### TASK TO CARRY OUT
Beginning with the line containing "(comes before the" and ending with the last line of the entries below, copy each line exactly and nothing else.

________

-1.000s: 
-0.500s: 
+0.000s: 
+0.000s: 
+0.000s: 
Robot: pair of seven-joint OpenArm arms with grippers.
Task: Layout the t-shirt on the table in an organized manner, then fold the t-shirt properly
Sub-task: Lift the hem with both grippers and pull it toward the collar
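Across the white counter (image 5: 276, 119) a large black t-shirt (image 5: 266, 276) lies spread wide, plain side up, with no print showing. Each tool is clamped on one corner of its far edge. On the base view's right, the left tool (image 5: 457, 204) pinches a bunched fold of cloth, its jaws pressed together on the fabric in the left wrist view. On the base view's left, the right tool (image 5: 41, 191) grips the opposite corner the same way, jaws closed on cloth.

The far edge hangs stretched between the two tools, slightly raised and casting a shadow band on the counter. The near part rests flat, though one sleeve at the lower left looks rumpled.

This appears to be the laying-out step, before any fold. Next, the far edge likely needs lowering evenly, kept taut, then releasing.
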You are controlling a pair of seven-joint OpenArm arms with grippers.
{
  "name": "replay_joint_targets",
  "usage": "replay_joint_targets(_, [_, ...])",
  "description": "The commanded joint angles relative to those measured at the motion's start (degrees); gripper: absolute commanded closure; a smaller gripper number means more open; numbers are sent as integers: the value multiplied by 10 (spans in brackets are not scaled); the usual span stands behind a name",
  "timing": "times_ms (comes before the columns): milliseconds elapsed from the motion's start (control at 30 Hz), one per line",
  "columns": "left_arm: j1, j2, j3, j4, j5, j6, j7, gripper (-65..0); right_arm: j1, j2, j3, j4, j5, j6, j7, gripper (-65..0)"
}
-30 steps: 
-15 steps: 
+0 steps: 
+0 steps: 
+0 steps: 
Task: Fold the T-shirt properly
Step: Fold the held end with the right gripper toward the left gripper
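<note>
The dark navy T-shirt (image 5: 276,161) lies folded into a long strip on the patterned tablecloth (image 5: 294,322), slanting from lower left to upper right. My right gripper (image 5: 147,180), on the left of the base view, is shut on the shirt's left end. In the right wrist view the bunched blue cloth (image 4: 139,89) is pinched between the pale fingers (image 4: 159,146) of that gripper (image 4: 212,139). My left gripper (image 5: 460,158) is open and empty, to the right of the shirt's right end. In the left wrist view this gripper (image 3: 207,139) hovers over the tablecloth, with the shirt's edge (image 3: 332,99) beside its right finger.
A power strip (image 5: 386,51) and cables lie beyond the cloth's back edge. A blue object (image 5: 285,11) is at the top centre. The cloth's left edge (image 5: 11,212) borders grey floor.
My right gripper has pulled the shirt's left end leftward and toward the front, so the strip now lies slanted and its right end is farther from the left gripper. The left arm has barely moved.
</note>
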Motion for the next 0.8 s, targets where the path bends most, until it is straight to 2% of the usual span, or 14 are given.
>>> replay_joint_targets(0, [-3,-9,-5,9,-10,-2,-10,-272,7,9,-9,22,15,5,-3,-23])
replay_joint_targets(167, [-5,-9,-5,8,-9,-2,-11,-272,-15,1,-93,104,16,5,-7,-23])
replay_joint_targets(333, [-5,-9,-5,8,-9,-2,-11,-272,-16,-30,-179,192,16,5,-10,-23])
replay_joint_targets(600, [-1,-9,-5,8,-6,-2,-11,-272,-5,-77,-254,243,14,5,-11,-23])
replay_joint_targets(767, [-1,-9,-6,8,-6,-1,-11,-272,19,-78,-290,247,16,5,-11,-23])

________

### SOLUTION FOR THIS EXERCISE
  "timing": "times_ms (comes before the columns): milliseconds elapsed from the motion's start (control at 30 Hz), one per line",
  "columns": "left_arm: j1, j2, j3, j4, j5, j6, j7, gripper (-65..0); right_arm: j1, j2, j3, j4, j5, j6, j7, gripper (-65..0)"
}
-30 steps: 
-15 steps: 
+0 steps: 
+0 steps: 
+0 steps: 
Task: Fold the T-shirt properly
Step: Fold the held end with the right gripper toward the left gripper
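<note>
The dark navy T-shirt (image 5: 276,161) lies folded into a long strip on the patterned tablecloth (image 5: 294,322), slanting from lower left to upper right. My right gripper (image 5: 147,180), on the left of the base view, is shut on the shirt's left end. In the right wrist view the bunched blue cloth (image 4: 139,89) is pinched between the pale fingers (image 4: 159,146) of that gripper (image 4: 212,139). My left gripper (image 5: 460,158) is open and empty, to the right of the shirt's right end. In the left wrist view this gripper (image 3: 207,139) hovers over the tablecloth, with the shirt's edge (image 3: 332,99) beside its right finger.
A power strip (image 5: 386,51) and cables lie beyond the cloth's back edge. A blue object (image 5: 285,11) is at the top centre. The cloth's left edge (image 5: 11,212) borders grey floor.
My right gripper has pulled the shirt's left end leftward and toward the front, so the strip now lies slanted and its right end is farther from the left gripper. The left arm has barely moved.
</note>
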Motion for the next 0.8 s, targets where the path bends most, until it is straight to 2% of the usual span, or 14 are given.
>>> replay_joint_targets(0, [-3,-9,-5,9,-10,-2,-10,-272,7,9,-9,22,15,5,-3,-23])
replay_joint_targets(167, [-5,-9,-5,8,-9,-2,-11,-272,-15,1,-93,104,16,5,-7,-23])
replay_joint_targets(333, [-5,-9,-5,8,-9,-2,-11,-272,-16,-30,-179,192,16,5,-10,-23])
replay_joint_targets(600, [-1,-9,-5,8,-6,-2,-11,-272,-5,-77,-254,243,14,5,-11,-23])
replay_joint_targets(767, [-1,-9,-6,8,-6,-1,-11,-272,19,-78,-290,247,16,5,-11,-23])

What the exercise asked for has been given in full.